▶ **Work item**:
In your answer, transcribe all of the data exactly.

▶ **Provided material**:
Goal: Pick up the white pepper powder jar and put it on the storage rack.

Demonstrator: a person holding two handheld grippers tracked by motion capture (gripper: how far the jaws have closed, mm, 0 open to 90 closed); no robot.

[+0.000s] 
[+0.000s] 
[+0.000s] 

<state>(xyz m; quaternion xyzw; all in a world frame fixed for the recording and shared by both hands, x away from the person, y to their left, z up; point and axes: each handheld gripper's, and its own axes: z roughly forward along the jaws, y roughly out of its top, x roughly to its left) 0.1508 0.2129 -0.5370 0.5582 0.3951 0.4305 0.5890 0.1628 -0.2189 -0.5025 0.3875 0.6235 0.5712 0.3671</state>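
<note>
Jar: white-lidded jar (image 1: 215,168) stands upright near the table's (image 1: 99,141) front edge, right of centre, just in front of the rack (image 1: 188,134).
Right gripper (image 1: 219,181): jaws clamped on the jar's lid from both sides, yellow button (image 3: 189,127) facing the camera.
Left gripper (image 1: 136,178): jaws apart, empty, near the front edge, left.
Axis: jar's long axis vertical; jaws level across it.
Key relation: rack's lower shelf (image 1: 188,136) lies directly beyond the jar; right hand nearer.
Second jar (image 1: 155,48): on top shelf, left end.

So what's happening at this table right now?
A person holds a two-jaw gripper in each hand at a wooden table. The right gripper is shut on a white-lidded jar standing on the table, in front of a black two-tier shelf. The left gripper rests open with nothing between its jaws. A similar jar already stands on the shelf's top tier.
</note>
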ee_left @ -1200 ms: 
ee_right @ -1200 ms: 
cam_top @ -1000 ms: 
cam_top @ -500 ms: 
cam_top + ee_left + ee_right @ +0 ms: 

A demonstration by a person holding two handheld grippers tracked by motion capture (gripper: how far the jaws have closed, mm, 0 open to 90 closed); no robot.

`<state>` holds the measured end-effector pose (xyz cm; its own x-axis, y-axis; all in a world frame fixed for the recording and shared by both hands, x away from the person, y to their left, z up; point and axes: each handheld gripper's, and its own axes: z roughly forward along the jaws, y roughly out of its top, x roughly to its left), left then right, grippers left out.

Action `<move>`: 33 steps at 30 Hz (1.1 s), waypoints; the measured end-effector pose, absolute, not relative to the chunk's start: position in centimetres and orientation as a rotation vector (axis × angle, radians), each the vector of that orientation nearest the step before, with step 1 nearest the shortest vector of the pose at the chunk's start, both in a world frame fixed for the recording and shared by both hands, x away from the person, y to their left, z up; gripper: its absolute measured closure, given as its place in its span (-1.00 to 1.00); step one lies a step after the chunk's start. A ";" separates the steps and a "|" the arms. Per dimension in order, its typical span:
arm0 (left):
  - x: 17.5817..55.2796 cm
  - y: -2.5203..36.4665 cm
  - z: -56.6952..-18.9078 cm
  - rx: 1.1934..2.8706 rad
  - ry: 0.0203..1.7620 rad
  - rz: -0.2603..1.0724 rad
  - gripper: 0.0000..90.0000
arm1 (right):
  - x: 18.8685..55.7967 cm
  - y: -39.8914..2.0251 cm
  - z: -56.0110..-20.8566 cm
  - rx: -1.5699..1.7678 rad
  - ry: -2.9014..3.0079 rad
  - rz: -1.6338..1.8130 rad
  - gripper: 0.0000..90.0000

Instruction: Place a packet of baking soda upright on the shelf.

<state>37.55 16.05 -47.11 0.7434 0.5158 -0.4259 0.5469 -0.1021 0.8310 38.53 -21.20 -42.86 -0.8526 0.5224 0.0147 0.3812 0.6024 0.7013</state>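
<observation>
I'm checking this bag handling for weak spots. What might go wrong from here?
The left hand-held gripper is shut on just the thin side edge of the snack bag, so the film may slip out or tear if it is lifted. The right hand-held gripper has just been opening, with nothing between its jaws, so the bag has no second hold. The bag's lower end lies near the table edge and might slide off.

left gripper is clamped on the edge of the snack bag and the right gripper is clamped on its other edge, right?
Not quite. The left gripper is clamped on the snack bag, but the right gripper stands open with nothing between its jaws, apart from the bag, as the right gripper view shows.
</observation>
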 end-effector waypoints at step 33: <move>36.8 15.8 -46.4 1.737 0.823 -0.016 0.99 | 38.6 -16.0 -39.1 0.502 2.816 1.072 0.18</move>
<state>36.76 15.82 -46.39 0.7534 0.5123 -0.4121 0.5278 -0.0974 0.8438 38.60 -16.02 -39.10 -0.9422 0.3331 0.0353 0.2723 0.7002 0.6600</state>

▶ **Result of this exercise**:
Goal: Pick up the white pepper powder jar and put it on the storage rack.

Demonstrator: a person holding two handheld grippers tracked by motion capture (gripper: how far the jaws have closed, mm, 0 open to 90 closed); no robot.

[+0.000s] 
[+0.000s] 
[+0.000s] 

<state>(xyz m; quaternion xyzw; all in a world frame fixed for the recording and shared by both hands, x away from the person, y to their left, z up; point and axes: each handheld gripper's, and its own axes: z roughly forward along the jaws, y roughly out of its top, x roughly to its left) 0.1508 0.2129 -0.5370 0.5582 0.3951 0.4305 0.5890 0.1628 -0.2189 -0.5025 0.3875 0.6235 0.5712 0.3671</state>
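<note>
Jar: white-lidded jar (image 1: 215,168) stands upright near the table's (image 1: 99,141) front edge, right of centre, just in front of the rack (image 1: 188,134).
Right gripper (image 1: 219,181): jaws clamped on the jar's lid from both sides, yellow button (image 3: 189,127) facing the camera.
Left gripper (image 1: 136,178): jaws apart, empty, near the front edge, left.
Axis: jar's long axis vertical; jaws level across it.
Key relation: rack's lower shelf (image 1: 188,136) lies directly beyond the jar; right hand nearer.
Second jar (image 1: 155,48): on top shelf, left end.

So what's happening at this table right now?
A person holds a two-jaw gripper in each hand at a wooden table. The right gripper is shut on a white-lidded jar standing on the table, in front of a black two-tier shelf. The left gripper rests open with nothing between its jaws. A similar jar already stands on the shelf's top tier.
</note>
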ee_left @ -1200 ms: 
ee_right @ -1200 ms: 
cam_top @ -1000 ms: 
cam_top @ -500 ms: 
cam_top + ee_left + ee_right @ +0 ms: 

A demonstration by a person holding two handheld grippers tracked by motion capture (gripper: how far the jaws have closed, mm, 0 open to 90 closed); no robot.

`<state>` holds the measured end-effector pose (xyz cm; its own x-axis, y-axis; all in a world frame fixed for the recording and shared by both hands, x away from the person, y to their left, z up; point and axes: each handheld gripper's, and its own axes: z roughly forward along the jaws, y roughly out of its top, x roughly to its left), left then right, grippers left out.

Action `<move>`: 33 steps at 30 Hz (1.1 s), waypoints; the measured end-effector pose, absolute, not relative to the chunk's start: position in centimetres and orientation as a rotation vector (axis × angle, radians), each the vector of that orientation nearest the step before, with step 1 nearest the shortest vector of the pose at the chunk's start, both in a world frame fixed for the recording and shared by both hands, x away from the person, y to their left, z up; gripper: its absolute measured closure, given as its place in its span (-1.00 to 1.00); step one lies a step after the chunk's start. A ";" separates the steps and a "|" the arms. Per dimension in order, its typical span:
arm0 (left):
  - x: 17.5817..55.2796 cm
  - y: -2.5203..36.4665 cm
  - z: -56.6952..-18.9078 cm
  - rx: 1.1934..2.8706 rad
  - ry: 0.0203..1.7620 rad
  - rz: -0.2603..1.0724 rad
  - gripper: 0.0000..90.0000
arm1 (right):
  - x: 18.8685..55.7967 cm
  - y: -39.8914..2.0251 cm
  - z: -56.0110..-20.8566 cm
  - rx: -1.5699..1.7678 rad
  - ry: -2.9014..3.0079 rad
  - rz: -1.6338..1.8130 rad
  - gripper: 0.0000..90.0000

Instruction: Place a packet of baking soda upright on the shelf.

<state>37.55 16.05 -47.11 0.7434 0.5158 -0.4259 0.5469 -0.1021 0.8310 38.53 -21.20 -42.86 -0.8526 0.5224 0.0147 0.3812 0.6024 0.7013</state>
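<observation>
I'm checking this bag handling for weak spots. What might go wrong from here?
The left hand-held gripper is shut on just the thin side edge of the snack bag, so the film may slip out or tear if it is lifted. The right hand-held gripper has just been opening, with nothing between its jaws, so the bag has no second hold. The bag's lower end lies near the table edge and might slide off.

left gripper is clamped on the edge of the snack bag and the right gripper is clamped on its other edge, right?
Not quite. The left gripper is clamped on the snack bag, but the right gripper stands open with nothing between its jaws, apart from the bag, as the right gripper view shows.
</observation>
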 end-effector waypoints at step 33: <move>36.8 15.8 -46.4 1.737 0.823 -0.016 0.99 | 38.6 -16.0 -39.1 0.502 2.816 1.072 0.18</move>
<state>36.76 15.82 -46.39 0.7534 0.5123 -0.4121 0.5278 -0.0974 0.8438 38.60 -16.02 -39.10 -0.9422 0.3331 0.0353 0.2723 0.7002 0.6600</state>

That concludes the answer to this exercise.